I get a request for that kind of stuff once in a while but not a big market. Keep a list of potential people that want the logs or pieces and you can make it piecemeal. Big market, I don't think so.
 
Check around in your area to see if there are smaller sawmills that will cut your timber for a certain rate or percentage. If you have a project in mind for your wood that's one thing, but to try to sell it to consumers... that's something else.

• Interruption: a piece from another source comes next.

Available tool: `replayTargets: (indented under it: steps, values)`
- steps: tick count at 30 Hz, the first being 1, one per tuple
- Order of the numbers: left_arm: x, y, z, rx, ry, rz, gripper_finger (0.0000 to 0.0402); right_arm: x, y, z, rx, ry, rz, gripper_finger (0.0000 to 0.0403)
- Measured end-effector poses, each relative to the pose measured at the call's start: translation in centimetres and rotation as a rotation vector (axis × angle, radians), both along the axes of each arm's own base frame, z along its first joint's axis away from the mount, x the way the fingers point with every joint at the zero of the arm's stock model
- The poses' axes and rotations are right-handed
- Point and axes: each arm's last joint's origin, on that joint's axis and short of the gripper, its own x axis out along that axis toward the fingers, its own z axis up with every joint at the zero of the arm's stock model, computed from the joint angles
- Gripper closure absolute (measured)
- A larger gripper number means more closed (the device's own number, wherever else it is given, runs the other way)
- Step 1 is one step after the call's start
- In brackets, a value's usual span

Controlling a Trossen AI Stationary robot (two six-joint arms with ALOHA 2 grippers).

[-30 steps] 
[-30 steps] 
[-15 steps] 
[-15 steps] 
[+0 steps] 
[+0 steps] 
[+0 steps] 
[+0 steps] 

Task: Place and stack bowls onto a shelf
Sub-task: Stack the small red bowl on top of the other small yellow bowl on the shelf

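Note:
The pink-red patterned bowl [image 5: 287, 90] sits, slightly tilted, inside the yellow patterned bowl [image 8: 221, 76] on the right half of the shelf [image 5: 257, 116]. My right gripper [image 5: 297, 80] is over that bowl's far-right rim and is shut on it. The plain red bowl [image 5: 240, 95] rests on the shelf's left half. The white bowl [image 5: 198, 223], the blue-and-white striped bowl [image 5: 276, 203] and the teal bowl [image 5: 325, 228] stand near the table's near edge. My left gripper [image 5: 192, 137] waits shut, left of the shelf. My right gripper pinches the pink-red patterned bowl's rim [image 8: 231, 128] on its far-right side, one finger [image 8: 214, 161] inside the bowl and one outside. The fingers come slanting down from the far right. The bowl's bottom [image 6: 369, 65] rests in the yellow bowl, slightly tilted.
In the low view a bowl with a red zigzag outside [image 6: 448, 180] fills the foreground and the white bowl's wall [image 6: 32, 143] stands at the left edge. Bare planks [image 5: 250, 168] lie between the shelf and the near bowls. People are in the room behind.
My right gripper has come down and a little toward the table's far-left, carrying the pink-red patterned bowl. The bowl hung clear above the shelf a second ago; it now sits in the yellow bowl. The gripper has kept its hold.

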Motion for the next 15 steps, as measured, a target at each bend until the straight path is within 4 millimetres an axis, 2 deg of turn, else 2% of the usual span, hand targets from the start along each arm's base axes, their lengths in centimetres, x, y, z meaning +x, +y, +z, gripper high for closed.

I too hate sending beautiful logs to the firewood pile, but honestly, firewood is an easier turn around, and unless you are talking about high end woods, you are gonna see more value in the logs as firewood.
 
An old saying in the sawlog market "above the first major crotch is firewood" I've found this to be true more often than not. The most stable lumber will come from the ground up, once a tree forks & the limbs are no longer plumb to the ground, you get reaction wood. Trying to make lumber from this stuff is a waste of time, as most all of it will warp & twist so bad it's unusable. So a tree with "many straight leaders" is pretty much firewood. The tramp metal is always an issue too, not so much for bandmill or csm owners, but no big mill will buy logs from yards, fencelines, etc. I've got a can full of stuff I've sawn off, nails, lags, & so forth. Most yard trees are heavily branched [here anyway] and 6" dia knots make poor lumber. Matt, how you been?
 
I used to get the pulp wood guys to come out on jobs where I had many pines back when I worked in GA. If we had good logs up to 16' with no limbs or knots they wanted us to leave them in 16' lengths. Not sure what they were using them for but they brought more money than the 4' pulp wood. You would have to have a pretty good load for them to come out though. I think the least amount I ever called them for was 12 pines. They had to come a long distance and I would usually tip them $50 just for coming out. They didn't make much money and did me a big favor hauling the saw logs away.
 
Urban logging

I would add to the above comments that urban trees grow differently than forest trees, they have less competition and their boles are much shorter before they fork dramatically. Furthermore, logging is only profitable with volume and more favorable saw log markets than exist currently. With some creative networking, big equipment, and cheap land a co-op for tree services to cache their logs and dump their chips might break even. Though that is only speculation based on observing the local green waste facilities that operate for profit.
 
My experience has been that the sawmills won't touch "yard" trees. Too many clotheslines, birdhouses, hammocks, dog runs, ect. for them to even risk trashing a blade. I have found however that the port-a-mill guys are a little more flexible. Our wood either goes through the chipper, or through the splitter.
 
I tried to do a solid for a friend. I left a few logs at a job site so he could come two days later to bring them to the mill for his own lumber. Well about two weeks later the logs were still sitting in the yard. Now i have to apologize to the customer, and load them on my trailer by my self. If I had just took care of it the day of the job I had two groundies and it would have been a cinch. New rule, no messing with saw logs, its fire wood or chipper food!
 
I sell everything or give it to someone else who sells it . I live in an area where they buy wood though. Pine is either pulp wood, billets which is used for plywood or saw logs. Oaks are either fire wood or sold as saw logs. I mill some of it for personal use . I don't get rich selling the wood but am able to pay my labor for the job with my log money.​
 
I think it could be ok if you could cut enough timber at a time to make it worthwhile. one or two trees probably is just a waste of time. Also urban timber has a high possibility of nails and whatnot.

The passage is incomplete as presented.